About this exercise -
Find the word "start" in the listing below, then return every line it appears in.

══ Records to process ══

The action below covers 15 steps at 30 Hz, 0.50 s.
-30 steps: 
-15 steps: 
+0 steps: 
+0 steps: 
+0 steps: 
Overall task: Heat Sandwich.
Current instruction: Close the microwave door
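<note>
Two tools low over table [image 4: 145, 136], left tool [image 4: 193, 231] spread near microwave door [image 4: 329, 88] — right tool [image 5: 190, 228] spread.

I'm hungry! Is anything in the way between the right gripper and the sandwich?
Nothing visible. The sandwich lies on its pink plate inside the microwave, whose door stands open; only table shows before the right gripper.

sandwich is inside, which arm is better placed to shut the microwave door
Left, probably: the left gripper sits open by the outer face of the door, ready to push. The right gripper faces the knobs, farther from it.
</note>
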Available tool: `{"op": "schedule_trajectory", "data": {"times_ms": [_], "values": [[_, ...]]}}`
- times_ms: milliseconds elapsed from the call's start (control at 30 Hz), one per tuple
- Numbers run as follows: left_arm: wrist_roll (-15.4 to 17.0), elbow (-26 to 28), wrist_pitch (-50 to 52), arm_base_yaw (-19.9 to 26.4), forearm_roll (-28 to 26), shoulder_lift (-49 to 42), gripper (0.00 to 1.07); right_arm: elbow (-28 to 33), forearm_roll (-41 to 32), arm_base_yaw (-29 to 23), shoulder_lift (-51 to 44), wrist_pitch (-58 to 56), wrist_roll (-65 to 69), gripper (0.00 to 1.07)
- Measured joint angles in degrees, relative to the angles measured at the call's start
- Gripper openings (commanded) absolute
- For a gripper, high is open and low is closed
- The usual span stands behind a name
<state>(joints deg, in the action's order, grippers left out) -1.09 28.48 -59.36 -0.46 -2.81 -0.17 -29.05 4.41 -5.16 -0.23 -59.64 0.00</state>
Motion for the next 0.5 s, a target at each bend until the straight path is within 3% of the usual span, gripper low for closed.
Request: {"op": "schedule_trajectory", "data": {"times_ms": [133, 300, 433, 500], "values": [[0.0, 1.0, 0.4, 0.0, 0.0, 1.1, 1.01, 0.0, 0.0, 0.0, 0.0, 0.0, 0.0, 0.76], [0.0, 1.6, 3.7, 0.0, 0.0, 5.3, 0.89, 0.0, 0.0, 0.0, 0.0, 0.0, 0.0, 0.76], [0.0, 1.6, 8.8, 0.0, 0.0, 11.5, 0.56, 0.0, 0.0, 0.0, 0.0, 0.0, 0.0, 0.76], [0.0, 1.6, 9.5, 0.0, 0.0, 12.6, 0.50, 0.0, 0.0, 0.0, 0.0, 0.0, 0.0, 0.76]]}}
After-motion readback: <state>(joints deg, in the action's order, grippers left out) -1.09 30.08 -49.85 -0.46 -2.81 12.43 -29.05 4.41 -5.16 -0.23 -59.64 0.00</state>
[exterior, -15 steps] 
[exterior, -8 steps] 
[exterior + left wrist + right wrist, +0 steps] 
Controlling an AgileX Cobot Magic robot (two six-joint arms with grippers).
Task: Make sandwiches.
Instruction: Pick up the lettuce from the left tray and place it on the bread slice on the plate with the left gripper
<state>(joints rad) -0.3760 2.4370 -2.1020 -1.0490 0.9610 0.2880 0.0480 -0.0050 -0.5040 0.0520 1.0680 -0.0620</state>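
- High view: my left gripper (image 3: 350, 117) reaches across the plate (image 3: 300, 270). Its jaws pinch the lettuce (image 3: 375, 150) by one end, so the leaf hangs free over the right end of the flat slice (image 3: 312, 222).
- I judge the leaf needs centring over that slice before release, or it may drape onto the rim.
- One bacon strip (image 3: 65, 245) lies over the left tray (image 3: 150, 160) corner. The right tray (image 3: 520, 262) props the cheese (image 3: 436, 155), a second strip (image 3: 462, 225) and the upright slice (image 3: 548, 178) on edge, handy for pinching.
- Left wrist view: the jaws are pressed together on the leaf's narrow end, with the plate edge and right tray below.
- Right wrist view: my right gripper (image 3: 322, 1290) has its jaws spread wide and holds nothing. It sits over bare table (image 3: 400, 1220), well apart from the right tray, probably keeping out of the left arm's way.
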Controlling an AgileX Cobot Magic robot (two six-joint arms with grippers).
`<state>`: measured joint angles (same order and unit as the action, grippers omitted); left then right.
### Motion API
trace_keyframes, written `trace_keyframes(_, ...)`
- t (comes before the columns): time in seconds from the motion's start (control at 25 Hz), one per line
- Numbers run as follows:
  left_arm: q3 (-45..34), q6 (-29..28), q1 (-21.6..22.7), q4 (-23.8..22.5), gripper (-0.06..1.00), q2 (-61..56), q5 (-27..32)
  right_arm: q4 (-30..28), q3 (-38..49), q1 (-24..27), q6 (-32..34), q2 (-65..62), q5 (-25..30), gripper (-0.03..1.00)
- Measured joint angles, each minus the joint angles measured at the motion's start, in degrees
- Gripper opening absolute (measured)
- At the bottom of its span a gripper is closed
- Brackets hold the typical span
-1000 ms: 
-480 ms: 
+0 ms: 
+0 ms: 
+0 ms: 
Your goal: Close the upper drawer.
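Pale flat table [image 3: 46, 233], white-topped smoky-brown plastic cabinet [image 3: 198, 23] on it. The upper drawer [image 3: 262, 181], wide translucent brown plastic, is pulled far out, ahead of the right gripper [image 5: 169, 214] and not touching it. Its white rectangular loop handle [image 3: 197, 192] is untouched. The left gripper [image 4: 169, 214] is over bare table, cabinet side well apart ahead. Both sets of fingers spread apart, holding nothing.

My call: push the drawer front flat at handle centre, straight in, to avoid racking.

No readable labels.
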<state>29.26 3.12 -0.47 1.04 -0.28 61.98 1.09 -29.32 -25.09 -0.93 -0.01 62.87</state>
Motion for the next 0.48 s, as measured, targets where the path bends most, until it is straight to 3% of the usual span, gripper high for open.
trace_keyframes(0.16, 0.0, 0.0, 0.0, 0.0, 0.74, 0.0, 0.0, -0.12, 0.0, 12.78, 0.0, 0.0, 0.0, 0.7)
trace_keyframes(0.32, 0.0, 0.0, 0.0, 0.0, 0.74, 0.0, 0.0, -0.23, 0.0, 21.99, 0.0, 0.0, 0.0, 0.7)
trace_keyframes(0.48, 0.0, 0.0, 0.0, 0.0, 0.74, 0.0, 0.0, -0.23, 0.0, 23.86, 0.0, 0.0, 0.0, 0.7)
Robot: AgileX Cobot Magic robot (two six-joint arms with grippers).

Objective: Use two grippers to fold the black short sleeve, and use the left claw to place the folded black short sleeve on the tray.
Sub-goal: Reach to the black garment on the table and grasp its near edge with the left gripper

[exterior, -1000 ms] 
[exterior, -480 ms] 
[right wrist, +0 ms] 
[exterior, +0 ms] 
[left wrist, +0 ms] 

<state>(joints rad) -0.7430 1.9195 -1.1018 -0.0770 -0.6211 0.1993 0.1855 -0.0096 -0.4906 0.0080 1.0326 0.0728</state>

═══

Exercise solution -
- times_ms: milliseconds elapsed from the call's start (control at 30 Hz), one per tuple
- Measured joint angles in degrees, relative to the angles measured at the call's start
- t (comes before the columns): time in seconds from the motion's start (control at 25 Hz), one per line
- Measured joint angles, each minus the joint angles measured at the motion's start, in degrees

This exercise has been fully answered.